EXERCISE INSTRUCTIONS
Everything in the entries except the pictures must be duplicated exactly.

##### EXTRACTED RECORDS #####

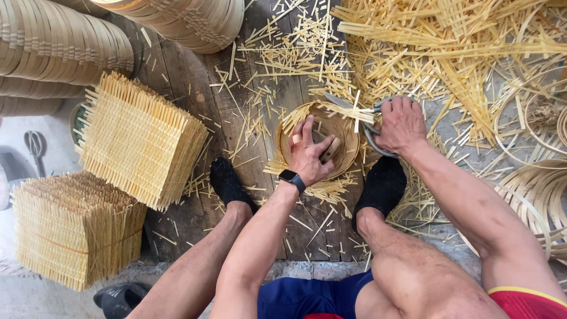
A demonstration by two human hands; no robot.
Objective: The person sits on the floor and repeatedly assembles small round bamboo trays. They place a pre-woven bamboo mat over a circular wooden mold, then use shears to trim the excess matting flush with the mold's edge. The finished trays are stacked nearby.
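Wooden floor carries two stacks of woven mats, left. A round bamboo basket sits between the feet. Left hand presses flat inside it, fingers spread. Right hand grips shears at the rim. Trimming is best kept flush, the basket held steady. No packages or labels visible.

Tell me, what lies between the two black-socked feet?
In the head view, between the left foot and right foot lie bare wooden planks strewn with bamboo offcuts, under the left hand.
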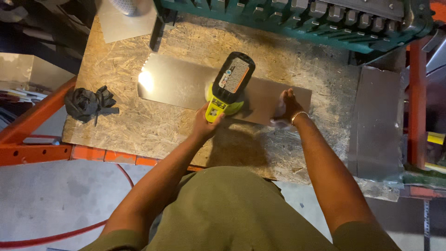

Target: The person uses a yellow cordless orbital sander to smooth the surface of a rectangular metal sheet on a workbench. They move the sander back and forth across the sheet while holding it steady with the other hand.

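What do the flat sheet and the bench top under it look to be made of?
Flat sheet: apparently thin bare metal, smooth satin grey, with a bright glare spot at its left end. Bench top: strand-type wood board, unfinished, its pressed tan flakes visible across the surface.

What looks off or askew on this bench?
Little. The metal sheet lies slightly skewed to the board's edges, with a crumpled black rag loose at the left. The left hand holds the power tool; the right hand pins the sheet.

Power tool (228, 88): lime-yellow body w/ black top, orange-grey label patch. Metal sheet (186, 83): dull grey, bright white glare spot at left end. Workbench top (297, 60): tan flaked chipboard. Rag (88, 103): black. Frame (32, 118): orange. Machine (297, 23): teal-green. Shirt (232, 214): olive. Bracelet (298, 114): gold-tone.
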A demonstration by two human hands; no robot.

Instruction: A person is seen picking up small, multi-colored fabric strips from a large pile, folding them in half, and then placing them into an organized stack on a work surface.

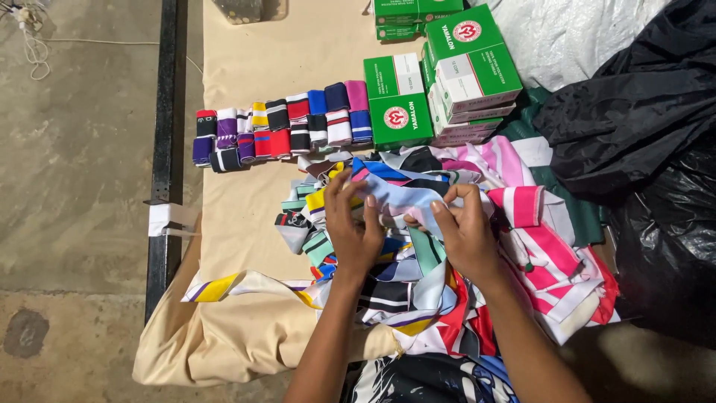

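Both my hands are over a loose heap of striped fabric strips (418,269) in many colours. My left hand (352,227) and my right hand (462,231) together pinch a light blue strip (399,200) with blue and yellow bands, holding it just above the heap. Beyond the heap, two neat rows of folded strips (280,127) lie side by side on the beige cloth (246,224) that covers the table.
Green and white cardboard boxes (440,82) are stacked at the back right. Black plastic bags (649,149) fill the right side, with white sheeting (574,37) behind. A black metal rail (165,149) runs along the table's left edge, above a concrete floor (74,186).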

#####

RESULT FOR THIS EXERCISE
A demonstration by two human hands; no robot.
Objective: The person sits on the floor and repeatedly assembles small round bamboo trays. They place a pre-woven bamboo mat over a circular wooden mold, then use shears to trim the excess matting flush with the mold's edge. The finished trays are stacked nearby.
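Wooden floor carries two stacks of woven mats, left. A round bamboo basket sits between the feet. Left hand presses flat inside it, fingers spread. Right hand grips shears at the rim. Trimming is best kept flush, the basket held steady. No packages or labels visible.

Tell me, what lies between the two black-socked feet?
In the head view, between the left foot and right foot lie bare wooden planks strewn with bamboo offcuts, under the left hand.
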
Target: The person uses a yellow cordless orbital sander to smooth the surface of a rectangular metal sheet on a workbench. They move the sander back and forth across the sheet while holding it steady with the other hand.

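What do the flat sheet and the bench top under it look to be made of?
Flat sheet: apparently thin bare metal, smooth satin grey, with a bright glare spot at its left end. Bench top: strand-type wood board, unfinished, its pressed tan flakes visible across the surface.

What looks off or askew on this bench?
Little. The metal sheet lies slightly skewed to the board's edges, with a crumpled black rag loose at the left. The left hand holds the power tool; the right hand pins the sheet.

Power tool (228, 88): lime-yellow body w/ black top, orange-grey label patch. Metal sheet (186, 83): dull grey, bright white glare spot at left end. Workbench top (297, 60): tan flaked chipboard. Rag (88, 103): black. Frame (32, 118): orange. Machine (297, 23): teal-green. Shirt (232, 214): olive. Bracelet (298, 114): gold-tone.
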A demonstration by two human hands; no robot.

Instruction: A person is seen picking up small, multi-colored fabric strips from a large pile, folding them in half, and then placing them into an organized stack on a work surface.


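Both my hands are over a loose heap of striped fabric strips (418,269) in many colours. My left hand (352,227) and my right hand (462,231) together pinch a light blue strip (399,200) with blue and yellow bands, holding it just above the heap. Beyond the heap, two neat rows of folded strips (280,127) lie side by side on the beige cloth (246,224) that covers the table.
Green and white cardboard boxes (440,82) are stacked at the back right. Black plastic bags (649,149) fill the right side, with white sheeting (574,37) behind. A black metal rail (165,149) runs along the table's left edge, above a concrete floor (74,186).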

The exercise asks for nothing more.